Muito se assemelham em seus objetivos a indenização aqui almejada e o trabalho da
Comissão da Verdade, cujos integrantes foram recentemente empossados pela União.
Como escr eveu Flávia Piovesan em recente artigo publicado no jornal “O Estado de
São Paulo”, edição de 6/5/2012: “Para a Comissão Interamericana de Direitos
Humanos, ‘toda sociedade tem o direito irrenunciável de conhecer a verdade do
ocorrido, assim como as razões e circunstâncias em que aberrantes delitos foram
cometidos, a fim de evitar que esses atos voltem a ocorrer no futuro’. O direito à
verdade apresenta uma dupla dimensão: individual e coletiva. Individual ao conferir aos
familiares de vítimas de graves violações o direito à informação sobre o ocorrido,
permitindo-lhes o direito a honrar seus entes queridos, celebrando o direito ao luto.

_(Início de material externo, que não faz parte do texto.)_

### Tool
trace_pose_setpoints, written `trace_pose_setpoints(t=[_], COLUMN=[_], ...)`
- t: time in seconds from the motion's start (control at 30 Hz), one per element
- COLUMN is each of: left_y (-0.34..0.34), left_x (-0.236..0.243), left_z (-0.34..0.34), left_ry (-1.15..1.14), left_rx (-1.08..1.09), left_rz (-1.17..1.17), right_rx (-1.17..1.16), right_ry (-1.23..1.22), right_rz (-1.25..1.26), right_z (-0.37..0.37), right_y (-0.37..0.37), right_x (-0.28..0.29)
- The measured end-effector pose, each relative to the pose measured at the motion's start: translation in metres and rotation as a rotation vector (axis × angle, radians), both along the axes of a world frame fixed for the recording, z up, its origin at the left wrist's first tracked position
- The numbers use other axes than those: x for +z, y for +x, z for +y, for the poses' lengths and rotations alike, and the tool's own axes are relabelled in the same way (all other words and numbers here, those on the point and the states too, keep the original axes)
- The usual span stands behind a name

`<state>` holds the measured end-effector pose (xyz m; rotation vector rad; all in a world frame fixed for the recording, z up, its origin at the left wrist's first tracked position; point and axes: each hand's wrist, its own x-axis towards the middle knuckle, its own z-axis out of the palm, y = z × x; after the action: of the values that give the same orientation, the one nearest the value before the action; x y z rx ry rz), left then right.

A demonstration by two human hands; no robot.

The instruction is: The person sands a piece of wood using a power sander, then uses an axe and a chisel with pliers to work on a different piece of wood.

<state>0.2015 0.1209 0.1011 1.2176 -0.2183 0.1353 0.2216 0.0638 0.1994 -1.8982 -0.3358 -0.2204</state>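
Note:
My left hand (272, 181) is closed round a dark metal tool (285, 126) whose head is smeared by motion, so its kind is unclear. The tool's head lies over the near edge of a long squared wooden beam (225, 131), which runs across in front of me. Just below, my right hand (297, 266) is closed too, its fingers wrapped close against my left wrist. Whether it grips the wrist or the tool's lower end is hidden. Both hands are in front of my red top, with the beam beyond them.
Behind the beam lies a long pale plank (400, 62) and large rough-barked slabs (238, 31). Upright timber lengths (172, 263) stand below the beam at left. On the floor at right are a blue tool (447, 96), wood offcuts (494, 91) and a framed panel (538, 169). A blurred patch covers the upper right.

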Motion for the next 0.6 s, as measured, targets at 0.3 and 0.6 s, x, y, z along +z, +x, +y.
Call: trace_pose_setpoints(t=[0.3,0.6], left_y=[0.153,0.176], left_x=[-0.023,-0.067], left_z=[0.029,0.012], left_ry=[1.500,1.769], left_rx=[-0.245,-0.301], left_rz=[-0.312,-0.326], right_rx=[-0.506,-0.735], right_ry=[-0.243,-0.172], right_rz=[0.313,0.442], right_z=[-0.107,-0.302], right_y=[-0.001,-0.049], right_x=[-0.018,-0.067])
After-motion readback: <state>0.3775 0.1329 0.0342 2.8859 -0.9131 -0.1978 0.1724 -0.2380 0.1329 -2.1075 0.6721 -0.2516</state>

Coletivo, ao assegurar à sociedade em geral o direito à construção da memória e
identidade coletivas, cumprindo um papel preventivo, ao confiar às gerações futuras a
responsabilidade de prevenir a ocorrência de tais práticas. Como sustenta um
parlamentar chileno: ‘A consciência moral de uma nação dema nda a verdade porque
apenas com base na verdade é possível satisfazer demandas essenciais de justiça e criar
condições necessárias para alcançar a efetiva reconciliação nacional’.” Com tais
parâmetros, fixo a indenização devida pelo requerido às autoras no valor de R$
50.000,00 para cada uma.

VI. Por todo o exposto, JULGO PROCEDENTE o pedido e condeno o requerido a


pagar a cada uma das autoras indenização por danos morais no valor de R$ 50.000,00
(cinquenta mil reais), válido para esta data, a ser acrescido, até final pagamento de
correção monetária computada segundo os critérios fixados pelo Tribunal de Justiça
deste estado para atualização de débitos judiciais. Juros de mora incidirão desde o
evento danoso, nos moldes da súmula 54 do STJ, sendo de 0,5% ao mês até 10/01/2003
e de 1% ao mês a partir de 11/1/2003. Arcará o requerido com o pagamento de custas e
despesas processuais, bem como de honorários advocatícios que fixo em 10% do val or
da condenação. Publique-se. Registre-se. Intimem-se. São Paulo, 25 de junho de 2012.